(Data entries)
=== Begin Enclosure ===
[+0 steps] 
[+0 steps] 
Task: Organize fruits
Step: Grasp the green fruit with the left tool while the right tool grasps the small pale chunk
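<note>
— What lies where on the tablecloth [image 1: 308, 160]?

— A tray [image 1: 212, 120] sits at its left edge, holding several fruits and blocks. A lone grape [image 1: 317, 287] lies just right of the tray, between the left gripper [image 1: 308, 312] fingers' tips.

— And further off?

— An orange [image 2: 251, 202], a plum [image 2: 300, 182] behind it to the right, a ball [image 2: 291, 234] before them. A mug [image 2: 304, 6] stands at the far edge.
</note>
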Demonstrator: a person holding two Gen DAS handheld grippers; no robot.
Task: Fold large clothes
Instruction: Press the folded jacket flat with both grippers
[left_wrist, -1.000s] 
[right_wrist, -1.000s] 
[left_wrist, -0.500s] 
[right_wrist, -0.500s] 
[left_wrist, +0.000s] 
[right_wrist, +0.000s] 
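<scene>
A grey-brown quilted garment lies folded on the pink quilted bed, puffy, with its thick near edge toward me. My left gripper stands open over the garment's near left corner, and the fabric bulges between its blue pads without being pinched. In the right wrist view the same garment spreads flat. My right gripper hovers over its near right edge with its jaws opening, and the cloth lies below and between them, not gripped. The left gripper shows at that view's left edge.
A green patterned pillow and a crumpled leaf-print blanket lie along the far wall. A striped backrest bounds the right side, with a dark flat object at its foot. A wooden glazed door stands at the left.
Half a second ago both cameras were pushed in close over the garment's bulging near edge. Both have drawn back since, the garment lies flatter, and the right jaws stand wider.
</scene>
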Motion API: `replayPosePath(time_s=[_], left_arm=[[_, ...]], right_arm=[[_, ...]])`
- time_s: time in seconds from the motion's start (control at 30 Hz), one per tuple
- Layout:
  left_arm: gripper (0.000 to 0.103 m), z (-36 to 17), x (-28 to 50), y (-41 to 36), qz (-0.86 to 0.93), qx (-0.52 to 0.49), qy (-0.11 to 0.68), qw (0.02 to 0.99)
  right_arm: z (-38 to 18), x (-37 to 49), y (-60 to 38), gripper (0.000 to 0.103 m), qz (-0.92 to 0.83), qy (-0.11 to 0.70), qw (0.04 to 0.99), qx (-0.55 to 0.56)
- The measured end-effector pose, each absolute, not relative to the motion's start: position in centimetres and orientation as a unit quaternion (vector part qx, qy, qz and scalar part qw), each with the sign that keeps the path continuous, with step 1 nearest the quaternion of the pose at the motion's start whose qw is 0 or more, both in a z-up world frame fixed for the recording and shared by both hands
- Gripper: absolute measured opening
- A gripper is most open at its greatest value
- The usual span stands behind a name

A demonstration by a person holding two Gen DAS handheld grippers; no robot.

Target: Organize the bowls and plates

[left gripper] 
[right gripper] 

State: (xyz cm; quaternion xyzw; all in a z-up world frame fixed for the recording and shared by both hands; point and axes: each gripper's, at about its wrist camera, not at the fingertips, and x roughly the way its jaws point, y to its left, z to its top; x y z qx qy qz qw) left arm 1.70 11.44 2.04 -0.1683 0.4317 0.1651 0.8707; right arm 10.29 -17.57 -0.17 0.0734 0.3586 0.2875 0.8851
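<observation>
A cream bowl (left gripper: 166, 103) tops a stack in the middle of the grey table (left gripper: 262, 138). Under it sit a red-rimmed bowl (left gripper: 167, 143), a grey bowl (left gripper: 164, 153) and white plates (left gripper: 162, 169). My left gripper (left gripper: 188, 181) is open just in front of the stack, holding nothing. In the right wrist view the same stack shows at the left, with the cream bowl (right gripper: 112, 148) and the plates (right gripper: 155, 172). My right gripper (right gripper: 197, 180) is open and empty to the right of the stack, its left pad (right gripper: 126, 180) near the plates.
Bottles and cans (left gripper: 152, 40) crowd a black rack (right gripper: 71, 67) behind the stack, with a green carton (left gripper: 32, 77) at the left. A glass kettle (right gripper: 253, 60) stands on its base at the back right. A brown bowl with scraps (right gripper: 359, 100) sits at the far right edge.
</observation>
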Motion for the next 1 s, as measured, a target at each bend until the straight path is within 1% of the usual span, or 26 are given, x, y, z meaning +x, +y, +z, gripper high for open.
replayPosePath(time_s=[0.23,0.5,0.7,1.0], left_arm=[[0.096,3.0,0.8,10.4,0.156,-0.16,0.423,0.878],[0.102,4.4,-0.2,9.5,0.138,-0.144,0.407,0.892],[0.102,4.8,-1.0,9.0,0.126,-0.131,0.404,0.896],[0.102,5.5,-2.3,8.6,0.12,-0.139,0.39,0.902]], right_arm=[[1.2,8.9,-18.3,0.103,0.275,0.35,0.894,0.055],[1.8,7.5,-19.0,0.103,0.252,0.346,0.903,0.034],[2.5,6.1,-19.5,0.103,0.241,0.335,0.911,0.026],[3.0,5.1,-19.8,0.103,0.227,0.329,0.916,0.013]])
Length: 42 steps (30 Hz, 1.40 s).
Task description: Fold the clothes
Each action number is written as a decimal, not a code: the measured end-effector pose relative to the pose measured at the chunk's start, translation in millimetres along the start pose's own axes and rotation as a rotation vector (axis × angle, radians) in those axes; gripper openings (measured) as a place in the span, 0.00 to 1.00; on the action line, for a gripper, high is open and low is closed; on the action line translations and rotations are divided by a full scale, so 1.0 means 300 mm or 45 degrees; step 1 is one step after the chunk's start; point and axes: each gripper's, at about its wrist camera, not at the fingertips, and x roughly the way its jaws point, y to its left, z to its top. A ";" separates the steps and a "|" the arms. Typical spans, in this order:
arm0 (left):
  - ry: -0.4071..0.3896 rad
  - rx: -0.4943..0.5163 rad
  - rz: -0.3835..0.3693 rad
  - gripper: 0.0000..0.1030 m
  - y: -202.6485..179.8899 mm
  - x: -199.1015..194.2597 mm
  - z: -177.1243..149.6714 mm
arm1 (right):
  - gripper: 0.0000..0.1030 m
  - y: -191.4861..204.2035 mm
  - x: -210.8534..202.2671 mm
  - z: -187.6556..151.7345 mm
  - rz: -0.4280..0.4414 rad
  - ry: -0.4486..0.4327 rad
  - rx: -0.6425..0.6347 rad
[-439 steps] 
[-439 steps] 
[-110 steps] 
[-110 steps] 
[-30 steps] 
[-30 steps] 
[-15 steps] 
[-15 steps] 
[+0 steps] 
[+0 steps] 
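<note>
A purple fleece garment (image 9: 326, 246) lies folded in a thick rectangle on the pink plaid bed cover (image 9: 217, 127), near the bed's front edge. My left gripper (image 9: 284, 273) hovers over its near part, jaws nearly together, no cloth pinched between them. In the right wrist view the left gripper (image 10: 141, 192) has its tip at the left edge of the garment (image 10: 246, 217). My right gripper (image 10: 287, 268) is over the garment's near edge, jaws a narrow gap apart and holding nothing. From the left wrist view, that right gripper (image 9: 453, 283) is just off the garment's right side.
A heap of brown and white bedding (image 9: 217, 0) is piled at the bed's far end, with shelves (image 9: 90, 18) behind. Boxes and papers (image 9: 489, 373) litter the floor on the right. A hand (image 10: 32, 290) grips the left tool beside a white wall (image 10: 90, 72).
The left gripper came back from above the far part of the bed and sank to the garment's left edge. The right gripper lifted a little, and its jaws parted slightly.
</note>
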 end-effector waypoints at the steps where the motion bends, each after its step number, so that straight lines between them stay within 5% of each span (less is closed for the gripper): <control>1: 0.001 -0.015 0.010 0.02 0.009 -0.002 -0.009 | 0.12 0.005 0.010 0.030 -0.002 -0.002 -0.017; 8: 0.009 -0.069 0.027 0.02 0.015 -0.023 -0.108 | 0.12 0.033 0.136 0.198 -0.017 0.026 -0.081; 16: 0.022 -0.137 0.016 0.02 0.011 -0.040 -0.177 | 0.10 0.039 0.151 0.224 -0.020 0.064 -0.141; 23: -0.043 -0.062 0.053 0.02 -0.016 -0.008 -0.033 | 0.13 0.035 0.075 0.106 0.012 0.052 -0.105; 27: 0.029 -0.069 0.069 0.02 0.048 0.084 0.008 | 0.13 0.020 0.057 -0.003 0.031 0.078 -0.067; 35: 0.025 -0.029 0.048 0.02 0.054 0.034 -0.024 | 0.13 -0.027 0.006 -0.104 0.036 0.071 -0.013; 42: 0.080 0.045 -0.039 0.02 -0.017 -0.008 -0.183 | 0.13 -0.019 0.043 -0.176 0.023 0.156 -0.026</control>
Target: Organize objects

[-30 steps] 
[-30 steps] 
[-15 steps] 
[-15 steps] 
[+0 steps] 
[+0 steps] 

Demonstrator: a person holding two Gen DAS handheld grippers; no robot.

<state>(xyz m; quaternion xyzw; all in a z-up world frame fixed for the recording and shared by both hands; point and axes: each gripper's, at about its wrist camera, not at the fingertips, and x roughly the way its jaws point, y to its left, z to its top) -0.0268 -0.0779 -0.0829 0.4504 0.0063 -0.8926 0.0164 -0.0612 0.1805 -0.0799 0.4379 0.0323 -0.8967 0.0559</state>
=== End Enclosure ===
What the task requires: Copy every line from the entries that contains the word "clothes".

Your solution:
Task: Fold large clothes
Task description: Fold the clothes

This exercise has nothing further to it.